Glenn left Coach House to pursue letterpress printing full-time, producing many influential books and broadsides and completing commissions for people like Margaret Atwood and the Bronfman family in Montreal. His imprints were Imprimerie Dromadaire and Nightshade Press.
Later in his career, Glenn relocated to Montreal, where he worked for the Canadian Centre for Architecture and then as a freelancer for McGill-Queens Press.
Glenn was diagnosed with lung cancer last fall. I was able to travel to Montreal twice this spring while he was still relatively healthy, including in May when he was awarded the Robert Reid lifetime achievement medal by the Alucin Society of Canada, recognizing his considerable contribution to Canadian design. Glenn is survived by two brothers, his first wife, Anne, and his second wife, Bernadette.

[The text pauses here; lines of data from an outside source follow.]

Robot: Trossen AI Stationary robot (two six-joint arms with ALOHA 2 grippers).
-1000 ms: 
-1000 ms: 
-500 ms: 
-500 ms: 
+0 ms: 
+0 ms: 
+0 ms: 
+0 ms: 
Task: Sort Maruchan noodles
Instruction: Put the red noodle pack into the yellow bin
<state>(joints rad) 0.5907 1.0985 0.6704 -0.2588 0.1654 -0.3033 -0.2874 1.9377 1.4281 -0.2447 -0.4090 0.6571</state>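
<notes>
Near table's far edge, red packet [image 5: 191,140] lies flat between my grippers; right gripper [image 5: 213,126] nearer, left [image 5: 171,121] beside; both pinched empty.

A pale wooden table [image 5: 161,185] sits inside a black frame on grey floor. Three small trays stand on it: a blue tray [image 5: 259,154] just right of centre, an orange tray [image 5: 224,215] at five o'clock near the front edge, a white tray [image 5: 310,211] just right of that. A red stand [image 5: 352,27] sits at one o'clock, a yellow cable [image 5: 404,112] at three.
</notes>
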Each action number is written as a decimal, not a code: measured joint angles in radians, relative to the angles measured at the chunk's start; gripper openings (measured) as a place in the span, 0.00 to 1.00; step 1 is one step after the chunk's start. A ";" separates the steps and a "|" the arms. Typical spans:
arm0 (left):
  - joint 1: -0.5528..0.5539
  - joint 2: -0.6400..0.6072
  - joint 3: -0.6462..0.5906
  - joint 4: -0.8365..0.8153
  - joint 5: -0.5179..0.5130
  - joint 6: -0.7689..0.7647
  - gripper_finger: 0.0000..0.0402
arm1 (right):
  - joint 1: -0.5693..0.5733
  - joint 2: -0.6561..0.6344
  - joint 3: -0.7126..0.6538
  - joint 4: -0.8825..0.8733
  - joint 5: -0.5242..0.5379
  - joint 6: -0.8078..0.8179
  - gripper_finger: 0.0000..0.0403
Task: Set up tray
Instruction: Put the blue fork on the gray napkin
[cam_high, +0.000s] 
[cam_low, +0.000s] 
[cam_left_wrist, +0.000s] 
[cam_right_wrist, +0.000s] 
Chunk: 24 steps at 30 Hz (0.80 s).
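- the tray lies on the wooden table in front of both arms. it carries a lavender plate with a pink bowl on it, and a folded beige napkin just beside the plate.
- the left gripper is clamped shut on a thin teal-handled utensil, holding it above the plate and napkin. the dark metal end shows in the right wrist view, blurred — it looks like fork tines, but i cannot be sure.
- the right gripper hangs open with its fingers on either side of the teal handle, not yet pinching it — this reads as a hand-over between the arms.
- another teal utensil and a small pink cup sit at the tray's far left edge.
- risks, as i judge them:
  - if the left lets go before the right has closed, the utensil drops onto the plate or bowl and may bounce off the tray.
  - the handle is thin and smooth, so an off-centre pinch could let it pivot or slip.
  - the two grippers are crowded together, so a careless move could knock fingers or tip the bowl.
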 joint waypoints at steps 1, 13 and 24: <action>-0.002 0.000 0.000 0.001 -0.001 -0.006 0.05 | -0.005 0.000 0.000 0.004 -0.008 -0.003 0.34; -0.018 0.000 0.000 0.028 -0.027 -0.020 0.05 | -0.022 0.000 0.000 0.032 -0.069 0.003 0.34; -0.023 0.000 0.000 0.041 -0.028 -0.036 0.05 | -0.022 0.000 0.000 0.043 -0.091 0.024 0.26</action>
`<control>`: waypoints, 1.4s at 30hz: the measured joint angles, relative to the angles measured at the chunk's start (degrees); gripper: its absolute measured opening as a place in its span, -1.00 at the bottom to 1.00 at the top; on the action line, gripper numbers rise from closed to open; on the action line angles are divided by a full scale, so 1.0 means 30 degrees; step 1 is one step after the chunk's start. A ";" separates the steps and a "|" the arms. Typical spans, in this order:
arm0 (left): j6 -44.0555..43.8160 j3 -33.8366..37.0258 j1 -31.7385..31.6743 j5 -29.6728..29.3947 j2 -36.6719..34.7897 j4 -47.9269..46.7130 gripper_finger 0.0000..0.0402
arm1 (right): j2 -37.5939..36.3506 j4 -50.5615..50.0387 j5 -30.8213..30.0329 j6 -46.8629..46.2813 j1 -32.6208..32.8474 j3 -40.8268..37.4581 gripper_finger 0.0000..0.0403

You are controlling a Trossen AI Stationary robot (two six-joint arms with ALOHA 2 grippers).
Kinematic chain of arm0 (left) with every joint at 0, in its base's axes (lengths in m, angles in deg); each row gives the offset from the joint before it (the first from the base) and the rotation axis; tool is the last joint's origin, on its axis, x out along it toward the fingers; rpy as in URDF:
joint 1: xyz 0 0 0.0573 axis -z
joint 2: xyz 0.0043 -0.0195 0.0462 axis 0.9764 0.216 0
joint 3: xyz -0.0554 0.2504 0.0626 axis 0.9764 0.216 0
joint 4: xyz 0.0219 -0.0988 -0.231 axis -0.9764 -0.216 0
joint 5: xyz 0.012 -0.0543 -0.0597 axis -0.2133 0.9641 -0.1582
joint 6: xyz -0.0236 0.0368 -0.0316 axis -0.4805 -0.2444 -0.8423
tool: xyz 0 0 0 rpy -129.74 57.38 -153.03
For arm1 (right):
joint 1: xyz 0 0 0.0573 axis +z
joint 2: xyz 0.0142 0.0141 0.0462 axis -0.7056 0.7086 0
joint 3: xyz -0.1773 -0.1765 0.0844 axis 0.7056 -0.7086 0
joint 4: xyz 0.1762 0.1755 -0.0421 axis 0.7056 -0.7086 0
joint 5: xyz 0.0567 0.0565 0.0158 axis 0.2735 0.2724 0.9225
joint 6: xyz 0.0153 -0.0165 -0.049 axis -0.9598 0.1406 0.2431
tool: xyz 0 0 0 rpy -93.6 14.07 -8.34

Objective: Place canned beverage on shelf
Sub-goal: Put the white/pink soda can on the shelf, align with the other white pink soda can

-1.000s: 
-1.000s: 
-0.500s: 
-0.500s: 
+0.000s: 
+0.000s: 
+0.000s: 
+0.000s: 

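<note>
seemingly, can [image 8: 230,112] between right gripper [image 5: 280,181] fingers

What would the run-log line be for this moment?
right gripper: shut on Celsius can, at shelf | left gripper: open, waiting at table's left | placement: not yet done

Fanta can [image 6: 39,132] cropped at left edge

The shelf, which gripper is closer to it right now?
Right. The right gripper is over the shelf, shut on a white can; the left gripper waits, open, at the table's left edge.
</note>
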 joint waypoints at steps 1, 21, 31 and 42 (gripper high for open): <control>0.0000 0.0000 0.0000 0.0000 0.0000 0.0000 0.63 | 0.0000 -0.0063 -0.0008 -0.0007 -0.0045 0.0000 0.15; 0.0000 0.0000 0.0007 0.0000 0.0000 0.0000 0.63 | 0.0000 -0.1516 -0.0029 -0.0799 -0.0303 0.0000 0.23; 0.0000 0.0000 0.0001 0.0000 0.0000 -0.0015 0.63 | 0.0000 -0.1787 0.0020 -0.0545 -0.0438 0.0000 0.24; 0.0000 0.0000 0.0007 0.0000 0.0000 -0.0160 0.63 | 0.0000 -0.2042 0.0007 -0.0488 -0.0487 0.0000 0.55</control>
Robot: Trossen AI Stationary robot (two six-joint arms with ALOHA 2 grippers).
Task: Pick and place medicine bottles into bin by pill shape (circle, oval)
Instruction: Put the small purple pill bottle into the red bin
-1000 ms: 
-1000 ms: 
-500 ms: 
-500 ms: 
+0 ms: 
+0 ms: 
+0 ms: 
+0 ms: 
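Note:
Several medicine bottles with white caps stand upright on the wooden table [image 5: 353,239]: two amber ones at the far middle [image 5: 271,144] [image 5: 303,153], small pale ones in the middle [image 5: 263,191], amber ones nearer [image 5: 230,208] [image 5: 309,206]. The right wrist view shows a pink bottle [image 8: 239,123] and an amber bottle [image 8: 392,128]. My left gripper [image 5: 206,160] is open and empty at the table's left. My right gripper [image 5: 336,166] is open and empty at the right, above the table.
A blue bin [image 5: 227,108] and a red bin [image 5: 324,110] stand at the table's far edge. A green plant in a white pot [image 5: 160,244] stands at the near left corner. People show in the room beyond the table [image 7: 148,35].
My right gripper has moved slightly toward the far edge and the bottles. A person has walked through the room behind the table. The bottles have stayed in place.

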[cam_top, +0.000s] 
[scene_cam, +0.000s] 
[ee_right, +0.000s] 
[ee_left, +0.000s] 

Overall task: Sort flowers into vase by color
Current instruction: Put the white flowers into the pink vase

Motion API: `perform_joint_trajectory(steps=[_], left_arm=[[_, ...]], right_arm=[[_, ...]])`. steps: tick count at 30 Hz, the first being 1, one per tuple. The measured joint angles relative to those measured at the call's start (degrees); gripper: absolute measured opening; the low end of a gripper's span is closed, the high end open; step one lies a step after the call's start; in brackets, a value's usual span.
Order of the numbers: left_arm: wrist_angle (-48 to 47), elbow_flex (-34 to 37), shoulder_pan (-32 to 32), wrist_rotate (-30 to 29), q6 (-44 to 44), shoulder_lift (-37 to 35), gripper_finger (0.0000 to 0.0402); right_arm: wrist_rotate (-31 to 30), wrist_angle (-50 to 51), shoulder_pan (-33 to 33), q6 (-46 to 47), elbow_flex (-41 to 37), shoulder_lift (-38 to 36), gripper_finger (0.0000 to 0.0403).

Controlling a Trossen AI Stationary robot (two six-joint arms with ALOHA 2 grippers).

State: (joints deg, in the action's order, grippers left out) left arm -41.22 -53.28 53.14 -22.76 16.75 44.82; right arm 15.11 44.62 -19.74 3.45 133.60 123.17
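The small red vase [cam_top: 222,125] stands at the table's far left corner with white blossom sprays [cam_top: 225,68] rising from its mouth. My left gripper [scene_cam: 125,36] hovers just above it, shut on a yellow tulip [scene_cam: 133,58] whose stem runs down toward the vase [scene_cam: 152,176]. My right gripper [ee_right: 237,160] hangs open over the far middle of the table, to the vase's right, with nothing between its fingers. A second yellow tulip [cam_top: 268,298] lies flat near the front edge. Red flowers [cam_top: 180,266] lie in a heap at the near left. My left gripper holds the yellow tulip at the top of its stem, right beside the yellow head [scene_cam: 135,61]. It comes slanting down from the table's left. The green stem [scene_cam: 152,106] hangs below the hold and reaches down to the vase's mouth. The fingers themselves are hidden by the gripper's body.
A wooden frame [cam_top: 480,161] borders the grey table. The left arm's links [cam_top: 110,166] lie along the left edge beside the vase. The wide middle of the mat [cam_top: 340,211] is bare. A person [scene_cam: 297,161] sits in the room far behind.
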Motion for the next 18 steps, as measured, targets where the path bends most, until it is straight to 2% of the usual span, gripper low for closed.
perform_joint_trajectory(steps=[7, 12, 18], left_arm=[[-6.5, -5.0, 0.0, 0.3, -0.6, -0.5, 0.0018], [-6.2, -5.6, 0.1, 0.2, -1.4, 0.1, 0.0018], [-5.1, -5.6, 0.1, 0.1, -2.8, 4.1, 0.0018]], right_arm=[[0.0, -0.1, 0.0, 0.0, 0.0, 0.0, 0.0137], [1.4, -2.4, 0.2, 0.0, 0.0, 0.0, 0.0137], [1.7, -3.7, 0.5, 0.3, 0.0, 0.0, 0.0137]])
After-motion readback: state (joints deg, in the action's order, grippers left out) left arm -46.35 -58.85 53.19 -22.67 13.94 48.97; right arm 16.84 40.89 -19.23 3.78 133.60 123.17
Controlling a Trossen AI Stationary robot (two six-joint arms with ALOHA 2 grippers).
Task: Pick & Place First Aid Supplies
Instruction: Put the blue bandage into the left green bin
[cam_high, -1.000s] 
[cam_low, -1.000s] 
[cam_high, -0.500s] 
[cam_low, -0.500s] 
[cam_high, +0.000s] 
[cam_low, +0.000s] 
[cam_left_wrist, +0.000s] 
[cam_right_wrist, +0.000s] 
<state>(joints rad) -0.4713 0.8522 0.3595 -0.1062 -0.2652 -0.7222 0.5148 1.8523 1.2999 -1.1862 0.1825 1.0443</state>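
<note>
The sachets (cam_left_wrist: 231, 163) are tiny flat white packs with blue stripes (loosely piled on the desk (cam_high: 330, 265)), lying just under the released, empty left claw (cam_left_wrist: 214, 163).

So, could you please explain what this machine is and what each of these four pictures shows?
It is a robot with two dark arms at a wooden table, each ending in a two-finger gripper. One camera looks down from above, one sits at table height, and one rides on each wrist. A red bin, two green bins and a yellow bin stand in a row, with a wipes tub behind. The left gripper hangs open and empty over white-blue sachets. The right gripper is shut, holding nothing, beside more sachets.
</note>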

Bernadette, Glenn and Stan Bevington in Montreal this past May
A number of tributes to Glenn’s life are being discussed by his friends and colleagues, including an exhibition and some sort of publication (a catalogue or a book). One tribute is more immediate: Glenn’s long-time friend Rod McDonald has designed a typeface named Goluska, which will have its first public showing in the forthcoming issue (No. 21) of Parenthesis, which I am producing for the Fine Press Book Association in my shop this very week. This issue contains a spread of reproductions of some of Glenn’s design work and a short tribute by Chester Gryski. When I was designing the jacket, which I printed letterpress on my vandercook, I was aware that Glenn’s life was winding down; its somber tones are a quiet tribute to the passing of a friend.
Glenn had a strong bond with Gaspereau, and was a frequent attendee to our wayzgoose and open house. There was a kinship in the swagger of our design styles and our love of fine typography; admiration that was mutual. I was surprised and honoured a number of years ago when Glenn asked me if I would take on his letterpress shop once he died and move it to Gaspereau Press. At the time, Glenn’s death was a distant, abstract idea to both of us, but now it is as bold and black and real as oversized wooden type inked and slammed into a piece of dampened paper. We’ll sort out the logistics of that move in the coming months and think about how we will keep his memory alive by using the machinery and type that he loved to make beautiful things.
This is a short and incomplete tribute, and I will write more of Glenn and his work as I have time to reflect. For now, I think I’ll just find a little Scott Joplin to play and raise a glass to my great brother in letters.